▸ **Task details**: If pictures appear among the lines below, leave them out while you return exactly the lines from the one with "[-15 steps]" through the one with "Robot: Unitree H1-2".

▬▬▬▬▬▬▬▬▬▬

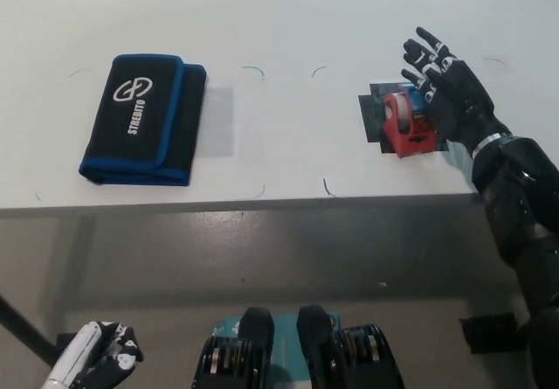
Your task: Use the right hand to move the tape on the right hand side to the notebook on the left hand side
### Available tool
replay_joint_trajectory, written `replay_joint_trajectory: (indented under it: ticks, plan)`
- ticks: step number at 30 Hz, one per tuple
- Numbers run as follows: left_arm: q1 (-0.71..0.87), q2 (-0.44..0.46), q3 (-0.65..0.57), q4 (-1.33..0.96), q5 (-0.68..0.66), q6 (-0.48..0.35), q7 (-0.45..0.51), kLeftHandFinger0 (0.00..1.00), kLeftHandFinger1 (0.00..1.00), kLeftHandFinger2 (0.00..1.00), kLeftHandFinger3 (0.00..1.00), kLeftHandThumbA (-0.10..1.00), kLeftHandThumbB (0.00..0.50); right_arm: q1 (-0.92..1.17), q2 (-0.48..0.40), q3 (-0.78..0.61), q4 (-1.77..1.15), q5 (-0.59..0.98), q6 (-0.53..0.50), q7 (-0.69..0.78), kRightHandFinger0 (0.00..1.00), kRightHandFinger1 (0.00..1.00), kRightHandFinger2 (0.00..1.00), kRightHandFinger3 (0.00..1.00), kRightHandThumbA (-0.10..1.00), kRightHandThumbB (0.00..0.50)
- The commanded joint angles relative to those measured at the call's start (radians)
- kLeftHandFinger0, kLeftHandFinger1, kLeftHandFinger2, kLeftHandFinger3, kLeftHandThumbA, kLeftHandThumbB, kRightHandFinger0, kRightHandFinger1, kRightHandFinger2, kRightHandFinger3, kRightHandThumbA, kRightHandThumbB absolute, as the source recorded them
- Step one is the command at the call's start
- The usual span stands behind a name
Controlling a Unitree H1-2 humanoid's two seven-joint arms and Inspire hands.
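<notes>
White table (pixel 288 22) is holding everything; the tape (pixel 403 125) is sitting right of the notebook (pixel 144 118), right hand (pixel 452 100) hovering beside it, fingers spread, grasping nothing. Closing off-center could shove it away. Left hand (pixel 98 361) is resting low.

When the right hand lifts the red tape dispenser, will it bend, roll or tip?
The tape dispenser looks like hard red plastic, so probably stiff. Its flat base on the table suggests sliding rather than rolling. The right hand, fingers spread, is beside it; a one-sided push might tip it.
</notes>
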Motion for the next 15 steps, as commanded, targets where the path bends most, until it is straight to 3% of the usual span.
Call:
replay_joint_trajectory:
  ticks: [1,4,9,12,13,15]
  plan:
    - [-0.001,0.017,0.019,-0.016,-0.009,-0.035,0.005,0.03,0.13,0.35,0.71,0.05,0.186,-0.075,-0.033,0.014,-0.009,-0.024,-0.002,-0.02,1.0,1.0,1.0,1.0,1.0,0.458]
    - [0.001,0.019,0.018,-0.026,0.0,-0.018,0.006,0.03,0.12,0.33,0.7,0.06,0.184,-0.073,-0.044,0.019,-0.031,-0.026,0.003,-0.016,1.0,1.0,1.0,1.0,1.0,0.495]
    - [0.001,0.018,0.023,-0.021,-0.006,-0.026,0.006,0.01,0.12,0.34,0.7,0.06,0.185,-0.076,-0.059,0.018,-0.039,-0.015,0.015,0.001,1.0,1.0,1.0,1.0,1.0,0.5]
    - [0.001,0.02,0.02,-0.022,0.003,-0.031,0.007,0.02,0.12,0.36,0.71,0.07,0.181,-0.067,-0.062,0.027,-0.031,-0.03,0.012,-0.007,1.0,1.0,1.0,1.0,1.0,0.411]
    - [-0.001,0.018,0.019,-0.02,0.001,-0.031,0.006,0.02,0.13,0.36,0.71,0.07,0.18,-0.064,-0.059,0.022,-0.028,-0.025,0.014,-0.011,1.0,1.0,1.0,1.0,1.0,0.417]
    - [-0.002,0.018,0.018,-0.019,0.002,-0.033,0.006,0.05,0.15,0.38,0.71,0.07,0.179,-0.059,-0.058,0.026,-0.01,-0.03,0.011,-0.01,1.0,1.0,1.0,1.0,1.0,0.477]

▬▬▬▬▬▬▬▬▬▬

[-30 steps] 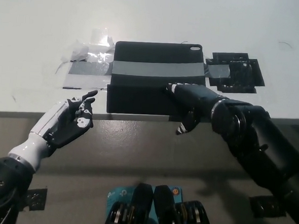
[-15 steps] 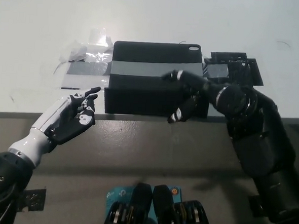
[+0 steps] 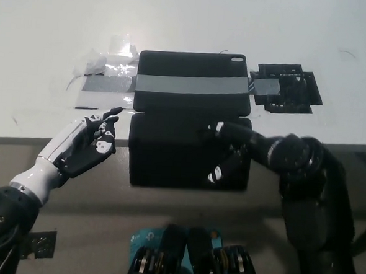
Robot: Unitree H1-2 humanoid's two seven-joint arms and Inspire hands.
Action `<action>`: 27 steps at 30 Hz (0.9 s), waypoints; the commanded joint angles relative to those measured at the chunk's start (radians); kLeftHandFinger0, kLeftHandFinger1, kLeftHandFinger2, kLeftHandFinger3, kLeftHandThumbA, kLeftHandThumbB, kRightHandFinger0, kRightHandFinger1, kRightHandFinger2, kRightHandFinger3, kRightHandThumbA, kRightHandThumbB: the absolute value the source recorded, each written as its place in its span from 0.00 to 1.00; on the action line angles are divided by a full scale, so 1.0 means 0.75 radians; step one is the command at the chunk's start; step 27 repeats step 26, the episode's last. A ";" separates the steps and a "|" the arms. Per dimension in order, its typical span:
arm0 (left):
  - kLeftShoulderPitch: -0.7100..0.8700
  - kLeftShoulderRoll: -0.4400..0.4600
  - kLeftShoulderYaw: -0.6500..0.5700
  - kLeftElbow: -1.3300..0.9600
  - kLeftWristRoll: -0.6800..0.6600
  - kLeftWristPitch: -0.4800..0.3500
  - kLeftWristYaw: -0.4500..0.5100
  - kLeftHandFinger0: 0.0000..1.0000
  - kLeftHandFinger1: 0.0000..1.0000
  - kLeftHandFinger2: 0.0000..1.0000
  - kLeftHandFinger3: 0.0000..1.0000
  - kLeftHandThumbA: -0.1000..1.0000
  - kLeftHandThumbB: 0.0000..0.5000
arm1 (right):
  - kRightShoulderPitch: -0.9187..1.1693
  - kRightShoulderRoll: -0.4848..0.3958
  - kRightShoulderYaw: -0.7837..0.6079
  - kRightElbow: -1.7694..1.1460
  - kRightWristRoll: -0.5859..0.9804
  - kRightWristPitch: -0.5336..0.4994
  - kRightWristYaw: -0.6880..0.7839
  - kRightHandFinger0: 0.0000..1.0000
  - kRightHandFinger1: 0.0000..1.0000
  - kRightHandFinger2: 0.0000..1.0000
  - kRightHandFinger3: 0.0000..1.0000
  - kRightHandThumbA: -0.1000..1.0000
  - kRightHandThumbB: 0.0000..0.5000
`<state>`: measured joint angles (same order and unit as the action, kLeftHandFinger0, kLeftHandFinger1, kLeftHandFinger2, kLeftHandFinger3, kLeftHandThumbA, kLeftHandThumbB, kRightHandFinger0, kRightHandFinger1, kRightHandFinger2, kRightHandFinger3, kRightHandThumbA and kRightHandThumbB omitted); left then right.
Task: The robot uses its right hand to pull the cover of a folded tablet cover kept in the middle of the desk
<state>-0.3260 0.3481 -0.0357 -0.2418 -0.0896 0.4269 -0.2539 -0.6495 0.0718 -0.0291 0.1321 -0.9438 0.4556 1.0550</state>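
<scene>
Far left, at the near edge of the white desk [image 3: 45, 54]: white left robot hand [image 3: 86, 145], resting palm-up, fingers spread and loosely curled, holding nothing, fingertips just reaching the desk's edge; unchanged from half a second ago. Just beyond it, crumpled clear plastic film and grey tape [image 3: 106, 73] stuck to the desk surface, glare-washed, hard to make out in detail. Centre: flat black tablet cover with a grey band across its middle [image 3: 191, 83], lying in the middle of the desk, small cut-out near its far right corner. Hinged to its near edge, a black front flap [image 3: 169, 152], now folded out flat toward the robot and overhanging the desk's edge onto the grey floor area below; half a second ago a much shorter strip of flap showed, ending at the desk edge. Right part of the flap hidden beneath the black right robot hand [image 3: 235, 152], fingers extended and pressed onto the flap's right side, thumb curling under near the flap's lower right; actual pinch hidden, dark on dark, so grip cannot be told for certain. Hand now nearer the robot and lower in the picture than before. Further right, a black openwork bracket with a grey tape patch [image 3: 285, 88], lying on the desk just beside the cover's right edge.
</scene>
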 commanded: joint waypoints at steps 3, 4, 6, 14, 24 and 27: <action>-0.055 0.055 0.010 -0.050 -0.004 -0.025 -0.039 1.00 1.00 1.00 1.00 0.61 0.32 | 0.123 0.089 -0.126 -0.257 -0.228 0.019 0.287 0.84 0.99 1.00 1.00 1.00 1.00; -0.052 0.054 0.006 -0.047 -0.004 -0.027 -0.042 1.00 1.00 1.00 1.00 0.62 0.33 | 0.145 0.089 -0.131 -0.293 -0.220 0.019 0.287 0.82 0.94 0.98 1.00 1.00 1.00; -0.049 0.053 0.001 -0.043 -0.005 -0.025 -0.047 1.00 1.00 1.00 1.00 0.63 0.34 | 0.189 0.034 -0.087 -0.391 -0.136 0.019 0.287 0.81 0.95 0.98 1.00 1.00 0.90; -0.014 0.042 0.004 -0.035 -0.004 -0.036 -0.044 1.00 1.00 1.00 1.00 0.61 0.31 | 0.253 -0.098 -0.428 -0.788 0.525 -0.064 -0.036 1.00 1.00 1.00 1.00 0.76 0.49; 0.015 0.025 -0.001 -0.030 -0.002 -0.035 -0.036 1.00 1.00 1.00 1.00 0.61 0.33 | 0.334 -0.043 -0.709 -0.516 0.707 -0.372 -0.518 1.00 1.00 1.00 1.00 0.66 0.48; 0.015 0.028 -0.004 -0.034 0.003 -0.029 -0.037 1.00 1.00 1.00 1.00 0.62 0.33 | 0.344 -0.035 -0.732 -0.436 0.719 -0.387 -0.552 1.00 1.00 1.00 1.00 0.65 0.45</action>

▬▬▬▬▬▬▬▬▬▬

▸ **Answer to the exercise**:
[-15 steps] 
[+0 steps] 
Robot: Unitree H1-2 humanoid's two seven-joint arms and Inspire hands.

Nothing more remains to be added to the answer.